NARRATOR:
Since the mid-1980s, Cardiff has created immersive, site specific multimedia experiences that blur the lines between sight and sound, perception and reality. The Telephone Call is Cardiff’s immersive audio and video walk through the Museum. Holding a camcorder and wearing stereo headphones, visitors follow Cardiff’s voice instructions as they move through the building, synchronizing their walk with the journey that plays on the camcorder screen. Janet Cardiff:
CARDIFF:
Well, it’s funny, the process of how you come onto an idea. I started doing the audio walks because of having this experience of— I was out doing some research in a cemetery, and I was just recording on my little Walkman. And I had headphones on. And I made a mistake and I pushed rewind when I meant to press play or stop or something like that. So it went behind. And then so I was trying to find myself, so I was playing it. And it was so weird hearing my voice describing what was around me, and my footsteps walking in the exact same site. And I’d never heard anything like this before. I just went: This is really uncanny.

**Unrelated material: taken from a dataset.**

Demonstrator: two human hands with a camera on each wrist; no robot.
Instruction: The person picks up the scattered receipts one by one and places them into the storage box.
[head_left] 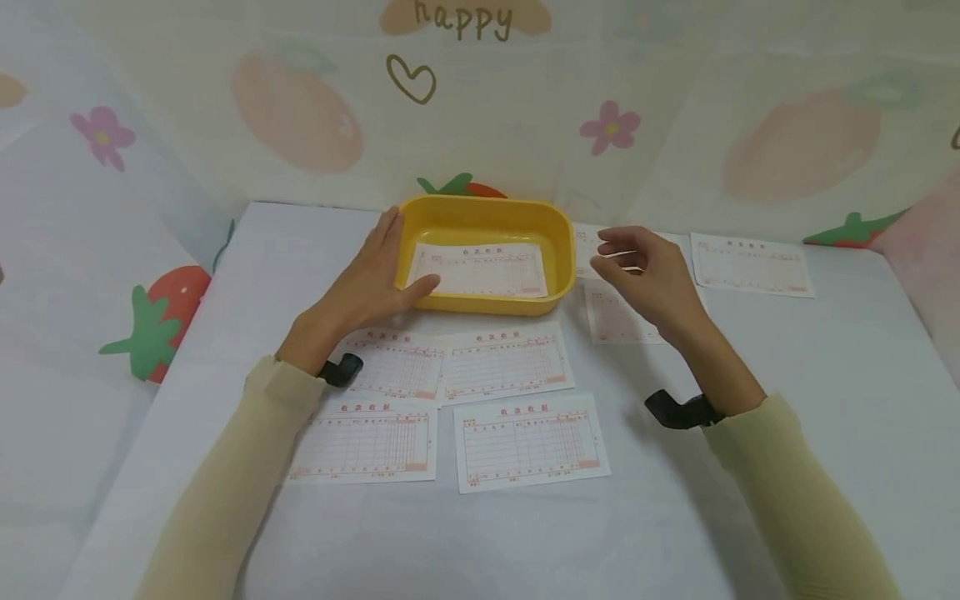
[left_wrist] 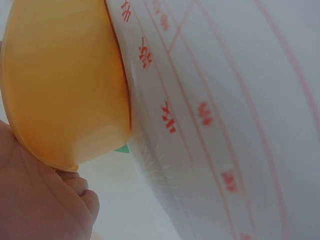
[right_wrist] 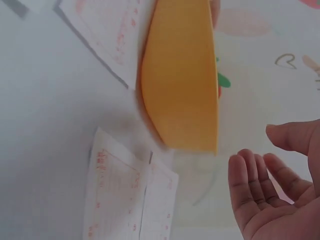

So then I decide: Well, I gotta use this. And at the same time, I was also experimenting with binaural audio, which is a system where you record with two microphones in the ears of a dummy head or in a headset on my own head. And what it does is it reproduces the sound three-dimensionally. It sort of reproduces the acoustic soundscape of the world. So combining those two, I got something I found was very interesting, recording binaural onsite, and replaying it in the same site. That kind of weird disjunction that happens when you’re in your living room and you’re playing around with the video camera, and then you replay it to see what happens.
They’re slightly different. And you start to forget: What is the reality? Because you’re— you start moving your arms, too, in the same way, to line yourself up with the video image. That— I thought this whole process of how we’re so in tune with technology now that we— we slip into it so well, we become… Like, we— we’re like cyborgs, in a way, that we can sort of use the camera as an extension of ourselves, and— and get right into that world.